String's Maximum length in Java - calling length() method
Asked Answered
E

7

168

In Java, what is the maximum size a String object may have, referring to the length() method call?

I know that length() return the size of a String as a char [];

Ertha answered 3/5, 2009 at 2:31 Comment(1)
While the length of a String is theoretically Integer.MAX_VALUE, the length of a string literal in the source appears to be limited to only 65535 bytes of UTF-8 data.Abeyance
N
185

Considering the String class' length method returns an int, the maximum length that would be returned by the method would be Integer.MAX_VALUE, which is 2^31 - 1 (or approximately 2 billion.)

In terms of lengths and indexing of arrays, (such as char[], which is probably the way the internal data representation is implemented for Strings), Chapter 10: Arrays of The Java Language Specification, Java SE 7 Edition says the following:

The variables contained in an array have no names; instead they are referenced by array access expressions that use nonnegative integer index values. These variables are called the components of the array. If an array has n components, we say n is the length of the array; the components of the array are referenced using integer indices from 0 to n - 1, inclusive.

Furthermore, the indexing must be by int values, as mentioned in Section 10.4:

Arrays must be indexed by int values;

Therefore, it appears that the limit is indeed 2^31 - 1, as that is the maximum value for a nonnegative int value.

However, there probably are going to be other limitations, such as the maximum allocatable size for an array.

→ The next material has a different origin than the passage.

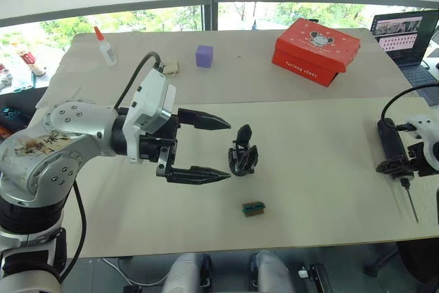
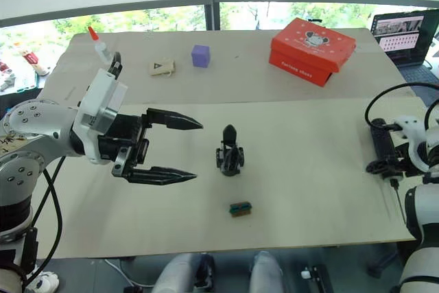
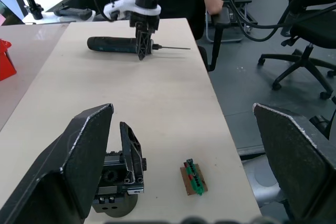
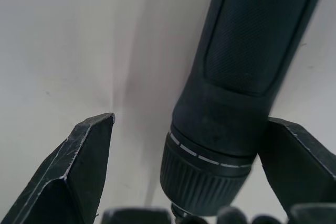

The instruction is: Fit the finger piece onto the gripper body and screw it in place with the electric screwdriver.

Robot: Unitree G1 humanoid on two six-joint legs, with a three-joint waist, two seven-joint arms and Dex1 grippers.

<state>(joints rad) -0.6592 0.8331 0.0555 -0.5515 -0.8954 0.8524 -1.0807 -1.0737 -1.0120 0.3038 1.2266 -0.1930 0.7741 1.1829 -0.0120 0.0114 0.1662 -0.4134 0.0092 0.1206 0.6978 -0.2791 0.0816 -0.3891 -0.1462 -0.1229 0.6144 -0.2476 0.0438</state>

Nogood answered 3/5, 2009 at 2:35 Comment(13)
Integer.MAX_VALUE is 2^31-1, actually. :)Mestee
You're absolutely correct! Thanks for pointing that out, I've fixed the my answer.Nogood
Great answer man! I took a look on String.java source code and it's right, 'count' is the int variable who returns the length of the char array, and the char array is stored on the 'value' variable (as char [ ]) It means that the String size could be around 2GB. Of course there could be limitations to allocate such memory size. Thanks!Ertha
The maximum allocatable size for an array is Integer.MAX_VALUE The maximum size for an array and a String is the same. Note: each character uses two bytes and to build this string you need another two bytes. e.g. using StringBuilder or a plain char[] so you need over 8 GB to create a maximum length string.Kohima
As applications get larger, the Integer.MAX_VALUE will be a limitation. There isn't an obvious way around this unfortunately. You could create a LongString using an char[][] i.e. without increasing the maximum length of an array. However, it would be a better solution if an array had a maximum length of Long.MAX_VALUEKohima
I just tried defining a string literal in a hello world java program which was longer than 65546. javac gives an error about that literal being too long: javac HelloWorld.java 2>&1|head -c 80 HelloWorld.java:3: constant string too longCalisa
@dlamblin: That sounds like a limitation of javac for String literals (not String objects), as I cannot find any reference to size limits to String literals in the Java Language Specification and JVM Specification. I tried making a String literal that was larger than 100,000 characters, and the Eclipse compiler didn't have a problem compiling it. (And running the program was able to show that the literal had a String.length larger than 100,000.)Nogood
@PeterLawrey I didn't understand this statement -" Note: each character uses two bytes and to build this string you need another two bytes. e.g. using StringBuilder or a plain char[]" .. can you pls explain which are these 'another two bytes' ?Invercargill
@Invercargill It was three years ago so I had to think about it. ;) What I meant was; to build a maximum sized string you need alot of memory, possibly more than you have anyway. You need two bytes per character ~ 4GB, but you need to build this from a StringBuilder or char[] which means you need another two bytes per character to create it in the first place, i.e. another ~ 4 GB (at least temporarily)Kohima
@PeterLawrey So the theoretical value is 2^31 - 1 but the actual value really do depend on the memory available in the JVM heap, for Java 8 it depends on the physical memory right?Christachristabel
@xkm The physical memory is a practical limitation in small machines. Note: to builds a String with 2^31-1 chars (2 bytes) you need the same again as a char[] or StringBuilder. You can buy 64 GB for about $400, so even this doesn't represent a lot of memory.Kohima
I just tried with current Oracle’s JVM implementation and got a maximum char[] length of Integer.MAX_VALUE-2. Since String uses a char array, the current practical limit is slightly lower than the theoretical limit.Inconformity
how to store text more than String can store ? is there Big String?Effeminize
H
31

java.io.DataInput.readUTF() and java.io.DataOutput.writeUTF(String) say that a String object is represented by two bytes of length information and the modified UTF-8 representation of every character in the string. This concludes that the length of String is limited by the number of bytes of the modified UTF-8 representation of the string when used with DataInput and DataOutput.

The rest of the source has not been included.